- What needs to be done: Print out the entire listing verbatim.

- Information shown:
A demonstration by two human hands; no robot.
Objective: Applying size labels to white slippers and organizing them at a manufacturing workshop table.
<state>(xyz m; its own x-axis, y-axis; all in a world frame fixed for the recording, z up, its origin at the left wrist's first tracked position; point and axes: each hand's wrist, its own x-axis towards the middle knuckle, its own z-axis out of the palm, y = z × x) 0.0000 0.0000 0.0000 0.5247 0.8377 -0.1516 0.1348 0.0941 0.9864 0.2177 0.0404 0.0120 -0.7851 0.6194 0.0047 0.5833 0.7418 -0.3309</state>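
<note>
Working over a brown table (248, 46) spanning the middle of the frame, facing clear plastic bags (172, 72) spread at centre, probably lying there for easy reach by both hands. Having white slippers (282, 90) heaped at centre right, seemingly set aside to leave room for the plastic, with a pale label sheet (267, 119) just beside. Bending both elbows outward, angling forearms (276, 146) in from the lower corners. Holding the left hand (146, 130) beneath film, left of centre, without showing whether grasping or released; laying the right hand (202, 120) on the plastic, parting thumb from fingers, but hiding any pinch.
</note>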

- Task solution:
A demonstration by two human hands; no robot.
Objective: Applying size labels to white slippers and organizing them at a manufacturing workshop table.
<state>(xyz m; its own x-axis, y-axis; all in a world frame fixed for the recording, z up, its origin at the left wrist's first tracked position; point and axes: each hand's wrist, its own x-axis towards the middle knuckle, its own z-axis out of the palm, y = z × x) 0.0000 0.0000 0.0000 0.5247 0.8377 -0.1516 0.1348 0.0941 0.9864 0.2177 0.0404 0.0120 -0.7851 0.6194 0.0047 0.5833 0.7418 -0.3309</state>
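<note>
Working over a brown table (248, 46) spanning the middle of the frame, facing clear plastic bags (172, 72) spread at centre, probably lying there for easy reach by both hands. Having white slippers (282, 90) heaped at centre right, seemingly set aside to leave room for the plastic, with a pale label sheet (267, 119) just beside. Bending both elbows outward, angling forearms (276, 146) in from the lower corners. Holding the left hand (146, 130) beneath film, left of centre, without showing whether grasping or released; laying the right hand (202, 120) on the plastic, parting thumb from fingers, but hiding any pinch.
</note>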

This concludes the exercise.